Every package to be built has the same structure:

  • A plain sources directory, sometimes patched with debian specific code bits,
  • a “debian” directory.

Inside this “debian” directory you get all the files that will describe how to build the package and every meta informations about it.

For example, you have regular version attached to the source directory, plus a Debian specific one, in dash’s case :

  1. is the source version, called “upstream” version
  2. -1 is the Debian specific patch level (relative to the patches in the Debian bugtracker)

Let’s see some important components of the “debian” directory :

The “compat” file

This file specifies the compatibility level of the package definition, the current level is 7.

The “control” file

This file describes the place that this package will take in the APT ecosystem, with key metadata that help the system to identify the target architecture, the dependencies … the format is based on the rfc-822, which you can also see in HTTP and Mail headers.

Essential: yes

For example, the Architecture definition, which defines on which architecture this package will work:

  • any : Will build on any architecture
  • all : This package is architecture independant
  • amd64, hurd-i386 : Will only build and run on these platforms

You can also encounter entries like $(shlibs:dep), that automatically analyse on which libraries depends the build binaries and automatically fill the dependencies list with the associated packages, or the Essential entry (found in the dash package) which specifies that this package is critical for correct system operation. (trying to delete it will trigger the following warning)

WARNING: The following essential packages will be removed.
This should NOT be done unless you know exactly what you are doing!
  bash dash (due to bash)
0 upgraded, 0 newly installed, 5 to remove and 60 not upgraded.
After this operation, 6756 kB disk space will be freed.
You are about to do something potentially harmful.
To continue type in the phrase 'Yes, do as I say!'

The “rules” file

This file is the bridge between the APT system and the upstream/patched sources and it is basically a GNU Makefile, it specifies how the binaries/bytecodes are to be build before packaging them, basically specifying options for the configure script or triggering a make task.

There are five mandatory targets :

  • build : How to configure and build the package
  • binary, binary-arch, binary-indep : How to compile the binaries
  • clean : How to clean up the rubbish

Hopefully, you will try someday to build something much more complex than dash. And you will be very limited by the syntax of a basic makefile to do your work.

This is where the helpers save the day, the most used one being debhelper : Its objective is to factor the most common tasks used for binary compilation and source preparation, like configure scripts runs, documentation preparation …

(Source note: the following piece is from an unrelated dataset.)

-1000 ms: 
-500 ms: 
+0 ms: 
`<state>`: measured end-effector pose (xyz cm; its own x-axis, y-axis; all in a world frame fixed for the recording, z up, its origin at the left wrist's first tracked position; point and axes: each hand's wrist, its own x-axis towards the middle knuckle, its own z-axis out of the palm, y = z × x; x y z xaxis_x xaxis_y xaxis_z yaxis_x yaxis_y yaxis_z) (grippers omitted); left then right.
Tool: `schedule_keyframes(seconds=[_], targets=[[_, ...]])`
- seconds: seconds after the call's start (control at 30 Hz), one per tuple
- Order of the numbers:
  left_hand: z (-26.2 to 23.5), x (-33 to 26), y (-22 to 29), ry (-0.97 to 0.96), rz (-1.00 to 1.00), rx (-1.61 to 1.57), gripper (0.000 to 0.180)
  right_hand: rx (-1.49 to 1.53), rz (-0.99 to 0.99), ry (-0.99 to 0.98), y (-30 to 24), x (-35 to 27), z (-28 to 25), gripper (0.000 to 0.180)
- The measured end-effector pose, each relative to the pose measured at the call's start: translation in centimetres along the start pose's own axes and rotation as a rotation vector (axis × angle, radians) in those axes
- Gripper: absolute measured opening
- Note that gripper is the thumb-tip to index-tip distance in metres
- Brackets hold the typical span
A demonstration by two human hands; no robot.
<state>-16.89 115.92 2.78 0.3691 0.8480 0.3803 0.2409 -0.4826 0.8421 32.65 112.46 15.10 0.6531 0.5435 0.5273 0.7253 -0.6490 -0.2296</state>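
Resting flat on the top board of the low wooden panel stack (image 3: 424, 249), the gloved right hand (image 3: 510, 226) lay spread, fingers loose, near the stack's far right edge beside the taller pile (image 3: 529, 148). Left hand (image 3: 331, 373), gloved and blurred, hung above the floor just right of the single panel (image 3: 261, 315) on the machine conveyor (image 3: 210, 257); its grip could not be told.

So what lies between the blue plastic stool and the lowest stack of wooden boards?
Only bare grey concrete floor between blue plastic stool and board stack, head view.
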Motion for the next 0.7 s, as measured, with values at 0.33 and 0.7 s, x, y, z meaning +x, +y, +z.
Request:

Debhelper is used in the rules files with keywords like package.dirs and package.docs, the helpers being called are redacted in various languages, and there are some more modern implementations of it: CDBS (critisized for his complexity and slowness) and dh (created in 2008 to “kill” CDBS, identifiable by all his commands prefix : dh_*)

Here is a sample of a trivial dh usage :

#!/usr/bin/make -f
dh $@
override_dh_auto_configure :
dh_auto_configure --with-kitchen-sink
override_dh_auto_build :
make world

and a quick reference of some useful dh_* statements :

  • binary – arch : build install
  • dh_testdir : Test directories according to parameters
  • dh_testroot : Test the sources according to parameters
  • dh_installchangelogs : Install changelogs
  • dh_installexamples : Install examples (in /usr/share/doc/package/examples)
  • dh_link : Create links
  • dh_strip : Strip binaries
  • dh_compress : Compress files
  • dh_fixperms : Adjust permissions
  • dh_installdeb : Install deb files
  • dh_shlibdeps : Build shared libs dependencies
  • dh_gencontrol : Generate a control file
  • dh_md5sums : Generate md5 sums
  • dh_builddeb : Build the deb file

According to statistics, dh grows rapidly comparing to plain debhelper, while CDBS stays stable. The current consensus is: use dh if you can, you might also want to get some documentation about schroot and sbuild if you have complex needs (which enables you to build packages using LVM snapshots to always have a clean build environment), or about package maintenance using VCS systems (See the Vcs-Git: http://smarden.org/git/dash.git/ entry in dash’s control file)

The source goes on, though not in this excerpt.